This shows that the disk sdat has the highest service time (64.05 ms). Why is it so high? There could be many possibilities but three are most likely:

  1. The disk gets a lot of requests so the average service time is high.
  2. The disk is being utilized to the maximum possible bandwidth.
  3. The disk is inherently slow.

Looking at the output we see that reads/sec and writes/sec are 0.00 (almost nothing is happening), so we can rule out #1. The utilization is also 0.00% (the last column), so we can rule out #2. That leaves #3. However, before we draw a conclusion that the disk is inherently slow, we need to observe that disk a little more closely. We can examine that disk alone every 5 seconds for 10 times.

# iostat -x sdat 5 10

If the output shows the same average service time, read rate and utilization, we can conclude that #3 is the most likely factor. If they change, then we can get further clues to understand why the service time is high for this device.

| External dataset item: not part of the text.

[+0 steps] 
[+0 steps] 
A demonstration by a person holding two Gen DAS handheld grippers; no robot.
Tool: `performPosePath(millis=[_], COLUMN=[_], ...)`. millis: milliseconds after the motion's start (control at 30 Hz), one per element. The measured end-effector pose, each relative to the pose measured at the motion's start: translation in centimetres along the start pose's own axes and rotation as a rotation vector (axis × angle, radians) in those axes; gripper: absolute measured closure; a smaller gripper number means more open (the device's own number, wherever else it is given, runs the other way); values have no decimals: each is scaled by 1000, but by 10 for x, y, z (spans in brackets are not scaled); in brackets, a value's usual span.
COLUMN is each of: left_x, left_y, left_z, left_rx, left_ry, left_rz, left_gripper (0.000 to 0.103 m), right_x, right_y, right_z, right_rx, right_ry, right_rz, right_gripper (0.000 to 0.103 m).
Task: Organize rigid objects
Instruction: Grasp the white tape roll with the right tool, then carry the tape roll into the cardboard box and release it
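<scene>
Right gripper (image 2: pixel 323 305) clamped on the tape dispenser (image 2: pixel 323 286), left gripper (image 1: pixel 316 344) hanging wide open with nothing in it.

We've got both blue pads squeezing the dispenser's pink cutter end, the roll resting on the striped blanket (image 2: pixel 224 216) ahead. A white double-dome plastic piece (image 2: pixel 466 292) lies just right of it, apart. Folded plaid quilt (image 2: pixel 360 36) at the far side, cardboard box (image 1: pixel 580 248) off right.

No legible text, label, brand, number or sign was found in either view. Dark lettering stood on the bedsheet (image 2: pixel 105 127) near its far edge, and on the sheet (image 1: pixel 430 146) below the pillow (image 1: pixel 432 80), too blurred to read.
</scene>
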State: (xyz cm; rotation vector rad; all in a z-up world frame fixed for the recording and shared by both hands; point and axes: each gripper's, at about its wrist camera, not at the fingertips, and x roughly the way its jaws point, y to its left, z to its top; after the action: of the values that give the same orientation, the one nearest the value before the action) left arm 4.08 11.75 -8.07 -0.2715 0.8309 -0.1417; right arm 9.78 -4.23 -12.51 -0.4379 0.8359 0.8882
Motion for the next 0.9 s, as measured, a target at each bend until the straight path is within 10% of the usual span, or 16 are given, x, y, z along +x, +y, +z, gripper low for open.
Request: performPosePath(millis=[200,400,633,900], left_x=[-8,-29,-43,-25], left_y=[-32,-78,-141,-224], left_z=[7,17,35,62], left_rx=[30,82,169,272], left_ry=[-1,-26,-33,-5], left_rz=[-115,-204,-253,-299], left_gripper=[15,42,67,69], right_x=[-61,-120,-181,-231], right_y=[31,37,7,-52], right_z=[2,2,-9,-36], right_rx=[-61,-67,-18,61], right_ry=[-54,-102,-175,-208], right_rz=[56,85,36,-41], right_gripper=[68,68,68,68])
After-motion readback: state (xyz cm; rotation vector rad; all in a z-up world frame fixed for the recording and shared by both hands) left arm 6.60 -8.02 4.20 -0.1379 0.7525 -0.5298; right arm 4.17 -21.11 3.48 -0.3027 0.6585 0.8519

Similarly, you can sort on the read rate column to display the disk under constant read rates.

# iostat -x | sort -nrk6 
sdj 0.00 0.00 1.86 0.61 56.78 12.80 28.39 6.40 28.22 0.03 10.69 9.99 2.46
sdah 0.00 0.00 1.66 0.52 50.54 10.94 25.27 5.47 28.17 0.02 10.69 10.00 2.18
sdd 0.00 0.00 1.26 0.48 38.18 11.49 19.09 5.75 28.48 0.01 3.57 3.52 0.61
... and so on ...

The information helps you to locate a disk that is “hot”—that is, subject to a lot of reads or writes. If the disk is indeed hot, you should identify the reason for that; perhaps a filesystem defined on the disk is subject to a lot of reading. If that is the case, you should consider striping the filesystem across many disks to distribute the load, minimizing the possibility that one specific disk will be hot.

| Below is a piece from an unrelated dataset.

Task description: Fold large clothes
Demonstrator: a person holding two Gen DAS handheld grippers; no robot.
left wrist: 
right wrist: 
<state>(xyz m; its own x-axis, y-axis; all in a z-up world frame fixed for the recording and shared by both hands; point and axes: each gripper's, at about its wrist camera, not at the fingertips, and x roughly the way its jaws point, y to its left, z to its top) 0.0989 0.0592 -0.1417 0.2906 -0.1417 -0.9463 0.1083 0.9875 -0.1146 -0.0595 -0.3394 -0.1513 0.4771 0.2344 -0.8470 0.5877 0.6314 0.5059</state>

From the earlier discussions, one common thread emerges: Getting real time metrics is not the only important thing; the historical trend is equally important.

Furthermore, consider this situation: how many times has someone reported a performance problem, but when you dive in to investigate, everything is back to normal? Performance issues that have occurred in the past are difficult to diagnose without any specific data as of that time. Finally, you will want to examine the performance data over the past few days to decide on some settings or to make adjustments.

The sar utility accomplishes that goal. sar stands for System Activity Recorder, which records the metrics of the key components of the Linux system—CPU, Memory, Disks, Network, etc.—in a special place: the directory /var/log/sa. The data is recorded for each day in a file named sa<nn> where <nn> is the two digit day of the month. For instance the file sa27 holds the data for the date 27th of that month. This data can be queried by the command sar.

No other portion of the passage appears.